Could you return the whole listing exactly?

--

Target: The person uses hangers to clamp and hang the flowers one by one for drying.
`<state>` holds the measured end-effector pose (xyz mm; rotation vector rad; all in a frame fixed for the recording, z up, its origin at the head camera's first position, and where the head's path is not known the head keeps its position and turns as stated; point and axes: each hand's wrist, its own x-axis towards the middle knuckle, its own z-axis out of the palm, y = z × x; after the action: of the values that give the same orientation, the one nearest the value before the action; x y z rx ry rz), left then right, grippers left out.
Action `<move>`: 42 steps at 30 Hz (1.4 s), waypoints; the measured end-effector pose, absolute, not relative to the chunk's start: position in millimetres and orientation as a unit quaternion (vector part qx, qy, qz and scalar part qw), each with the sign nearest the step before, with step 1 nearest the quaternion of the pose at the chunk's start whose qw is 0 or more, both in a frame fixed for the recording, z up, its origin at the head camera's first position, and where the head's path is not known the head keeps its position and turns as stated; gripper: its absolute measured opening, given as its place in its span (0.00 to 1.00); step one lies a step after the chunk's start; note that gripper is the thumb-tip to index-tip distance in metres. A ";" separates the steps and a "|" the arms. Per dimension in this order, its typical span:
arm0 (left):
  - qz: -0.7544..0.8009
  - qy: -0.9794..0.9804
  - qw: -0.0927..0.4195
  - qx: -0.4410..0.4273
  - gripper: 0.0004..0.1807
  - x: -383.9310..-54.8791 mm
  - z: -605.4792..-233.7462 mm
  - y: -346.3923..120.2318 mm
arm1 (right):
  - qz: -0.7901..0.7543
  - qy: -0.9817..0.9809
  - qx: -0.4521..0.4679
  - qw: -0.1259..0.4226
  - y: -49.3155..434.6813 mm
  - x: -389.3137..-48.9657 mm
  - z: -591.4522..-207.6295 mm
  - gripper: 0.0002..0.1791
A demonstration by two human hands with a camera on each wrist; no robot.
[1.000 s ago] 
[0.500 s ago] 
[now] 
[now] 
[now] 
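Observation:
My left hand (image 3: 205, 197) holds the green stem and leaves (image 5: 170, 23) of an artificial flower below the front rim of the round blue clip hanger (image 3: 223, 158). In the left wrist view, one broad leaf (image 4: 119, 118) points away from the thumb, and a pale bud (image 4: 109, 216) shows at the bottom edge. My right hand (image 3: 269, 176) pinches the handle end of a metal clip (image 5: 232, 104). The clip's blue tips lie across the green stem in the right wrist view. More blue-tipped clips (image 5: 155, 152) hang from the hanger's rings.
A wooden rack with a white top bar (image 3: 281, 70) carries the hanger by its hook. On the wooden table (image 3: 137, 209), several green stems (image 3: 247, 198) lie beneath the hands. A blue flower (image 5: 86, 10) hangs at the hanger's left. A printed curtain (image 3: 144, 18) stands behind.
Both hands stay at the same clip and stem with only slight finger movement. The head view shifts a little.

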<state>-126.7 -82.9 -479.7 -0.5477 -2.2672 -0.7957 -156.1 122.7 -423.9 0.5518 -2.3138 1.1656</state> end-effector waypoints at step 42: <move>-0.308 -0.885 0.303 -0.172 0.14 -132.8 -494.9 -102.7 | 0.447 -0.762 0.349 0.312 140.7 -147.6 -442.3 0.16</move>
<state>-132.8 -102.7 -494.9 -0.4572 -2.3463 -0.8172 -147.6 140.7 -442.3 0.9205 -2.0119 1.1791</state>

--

**SOLUTION FOR THIS TASK**
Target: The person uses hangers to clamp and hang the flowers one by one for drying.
`<state>` holds the measured end-effector pose (xyz mm; rotation vector rad; all in a frame fixed for the recording, z up, its origin at the head camera's first position, and where the head's path is not known the head keeps its position and turns as stated; point and axes: each hand's wrist, its own x-axis towards the middle knuckle, its own z-axis out of the palm, y = z × x; after the action: of the values that give the same orientation, the one nearest the value before the action; x y z rx ry rz), left then right, grippers left out.
Action `<move>`: 42 steps at 30 Hz (1.4 s), waypoints; the measured end-effector pose, absolute, not relative to the chunk's start: position in millimetres and orientation as a unit quaternion (vector part qx, qy, qz and scalar part qw), each with the sign nearest the step before, with step 1 nearest the quaternion of the pose at the chunk's start whose qw is 0 or more, both in a frame fixed for the recording, z up, its origin at the head camera's first position, and where the head's path is not known the head keeps its position and turns as stated; gripper: its absolute measured opening, given as its place in its span (0.00 to 1.00); step one lies a step after the chunk's start; note that gripper is the thumb-tip to index-tip distance in metres. A ";" separates the steps and a "|" the arms. Per dimension in this order, its typical span:
arm0 (left):
  - qz: -0.7544..0.8009
  - qy: -0.9794..0.9804
  - qw: -0.0927..0.4195
  - qx: -0.4410..0.4273
  - gripper: 0.0004..0.1807
  - x: -383.9310..-54.8791 mm
  - z: -605.4792..-233.7462 mm
  - y: -346.3923..120.2318 mm
arm1 (right):
  - qz: -0.7901..0.7543
  - qy: -0.9817..0.9809
  - qx: -0.4521..0.4679
  - qw: -0.1259..0.4226
  - y: -49.3155..434.6813 mm
  - x: -389.3137..-48.9657 mm
  - z: -591.4522..-207.6295 mm
  - gripper: 0.0002..0.1791
A demonstration by two human hands with a camera on each wrist; no robot.
[1.000 s ago] 
[0.500 s ago] 
[now] 
[now] 
[now] 
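Observation:
My left hand (image 3: 205, 197) holds the green stem and leaves (image 5: 170, 23) of an artificial flower below the front rim of the round blue clip hanger (image 3: 223, 158). In the left wrist view, one broad leaf (image 4: 119, 118) points away from the thumb, and a pale bud (image 4: 109, 216) shows at the bottom edge. My right hand (image 3: 269, 176) pinches the handle end of a metal clip (image 5: 232, 104). The clip's blue tips lie across the green stem in the right wrist view. More blue-tipped clips (image 5: 155, 152) hang from the hanger's rings.
A wooden rack with a white top bar (image 3: 281, 70) carries the hanger by its hook. On the wooden table (image 3: 137, 209), several green stems (image 3: 247, 198) lie beneath the hands. A blue flower (image 5: 86, 10) hangs at the hanger's left. A printed curtain (image 3: 144, 18) stands behind.
Both hands stay at the same clip and stem with only slight finger movement. The head view shifts a little.
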
<state>-126.7 -82.9 -479.7 -0.5477 -2.2672 -0.7957 -156.1 122.7 -423.9 0.5518 -2.3138 1.1656</state> end-effector waypoints at step 42: <move>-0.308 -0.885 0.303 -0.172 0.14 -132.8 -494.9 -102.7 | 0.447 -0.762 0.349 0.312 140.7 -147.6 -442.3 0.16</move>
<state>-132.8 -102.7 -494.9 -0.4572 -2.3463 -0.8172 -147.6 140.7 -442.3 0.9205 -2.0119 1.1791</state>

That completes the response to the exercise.